Univariate logistic regression was performed and all predictor variables significant at p<0.20 were then entered into a final multivariable model. Year was included in the model to account for changes in care over the long time period. To test for spatial confounding, model’s residuals were then assessed for spatial autocorrelation using a global Moran’s I test. This initial model showed statistically significant residual spatial autocorrelation (index 0.04, p<0.001). To address this, a spatial weights matrix for the shooting locations was created using inverse distance weighting and spectral normalization. We then performed a spatial autoregressive logit model and assessed the residuals for spatial autocorrelation.15 Finding no residual spatial autocorrelation (index < −0.001, p=0.753), this became the final model. Statistical significance of the final model was defined as p≤0.05 for multivariable assessment.
To assess for possible racial inequity in deaths associated with disparate access to care, we used our final regression model to predict mortality outcomes under a counterfactual scenario in which every shooting’s transport time was set to the median transport times of white non-Hispanic individuals. We stratified by race/ethnicity and compared actual mortality outcomes to these simulated outcomes.
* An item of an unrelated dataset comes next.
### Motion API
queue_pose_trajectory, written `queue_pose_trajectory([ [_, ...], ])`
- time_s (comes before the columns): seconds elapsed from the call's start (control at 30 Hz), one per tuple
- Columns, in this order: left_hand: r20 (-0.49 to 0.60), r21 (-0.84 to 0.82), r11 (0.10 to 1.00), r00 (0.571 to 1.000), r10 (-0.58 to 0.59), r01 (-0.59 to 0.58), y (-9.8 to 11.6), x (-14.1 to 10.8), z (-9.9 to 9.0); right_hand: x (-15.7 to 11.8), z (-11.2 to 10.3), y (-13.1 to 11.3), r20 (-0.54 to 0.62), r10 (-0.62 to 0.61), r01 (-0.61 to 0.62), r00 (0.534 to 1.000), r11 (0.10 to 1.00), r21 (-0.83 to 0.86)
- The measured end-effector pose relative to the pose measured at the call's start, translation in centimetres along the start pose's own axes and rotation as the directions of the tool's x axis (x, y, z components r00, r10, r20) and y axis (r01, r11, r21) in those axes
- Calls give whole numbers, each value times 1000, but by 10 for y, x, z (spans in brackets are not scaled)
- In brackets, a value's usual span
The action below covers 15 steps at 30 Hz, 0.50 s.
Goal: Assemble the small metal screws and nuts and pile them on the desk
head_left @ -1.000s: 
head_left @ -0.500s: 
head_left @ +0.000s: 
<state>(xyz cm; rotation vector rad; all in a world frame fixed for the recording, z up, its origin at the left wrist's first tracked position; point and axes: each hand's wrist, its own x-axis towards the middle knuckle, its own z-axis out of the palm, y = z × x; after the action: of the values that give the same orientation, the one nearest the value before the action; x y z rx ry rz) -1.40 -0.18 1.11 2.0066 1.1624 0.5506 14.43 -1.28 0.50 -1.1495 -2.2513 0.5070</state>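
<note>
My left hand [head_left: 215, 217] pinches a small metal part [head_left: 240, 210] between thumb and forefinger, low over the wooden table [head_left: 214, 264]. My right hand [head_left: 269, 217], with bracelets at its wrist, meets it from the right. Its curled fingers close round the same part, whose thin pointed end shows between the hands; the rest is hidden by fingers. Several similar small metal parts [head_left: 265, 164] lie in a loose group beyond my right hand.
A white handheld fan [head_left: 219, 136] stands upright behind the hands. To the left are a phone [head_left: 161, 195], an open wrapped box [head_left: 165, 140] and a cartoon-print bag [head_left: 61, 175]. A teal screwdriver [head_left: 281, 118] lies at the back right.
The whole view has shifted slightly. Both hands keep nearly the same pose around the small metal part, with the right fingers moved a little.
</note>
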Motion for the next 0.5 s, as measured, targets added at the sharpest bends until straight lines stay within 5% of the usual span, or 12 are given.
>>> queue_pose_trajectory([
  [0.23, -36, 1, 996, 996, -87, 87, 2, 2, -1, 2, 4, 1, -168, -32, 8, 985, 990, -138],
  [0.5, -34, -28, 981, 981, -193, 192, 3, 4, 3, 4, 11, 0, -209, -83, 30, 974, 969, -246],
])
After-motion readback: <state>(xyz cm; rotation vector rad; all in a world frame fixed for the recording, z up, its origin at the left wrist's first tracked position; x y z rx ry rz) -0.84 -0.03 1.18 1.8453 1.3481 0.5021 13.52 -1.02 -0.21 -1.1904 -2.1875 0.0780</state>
Additional comparisons were made by Chi2 tests for proportions and Mann Whitney U or Kruskal Wallis tests for non-parametric continuous data.
Results
Over the study period, there were 4,545 shooting victims, including 758 deaths (Figure 1, Table 1). In all, 1,329 (29%) of victims were injured in a shooting with at least one other victim. There was no significant difference in death (16.1% vs 16.9%) for these multi-victim shootings. Overall, 9.6% of victims were female and the median victim age was 25 years (IQR 20, 31). The median predicted transport time from the nearest BEMS station was 4.16 minutes (IQR 3.2, 5.1) and 1.6 kilometers (IQR 1.2, 2.0) and from the nearest trauma center was 9.51 minutes (IQR 5.8, 14.0) and 3.9 kilometers (IQR 2.2, 7.0). These results can be found in Table 1. Mortality rates increased approximately linearly with increasing transport times (Figure 2).
Figure 1:

Geographic distribution of survivors and non-survivors of shootings in Boston mapped over predicted trauma center transport times.
Table 1:
Overall Characteristics of Shooting Survivors and Non-Survivors.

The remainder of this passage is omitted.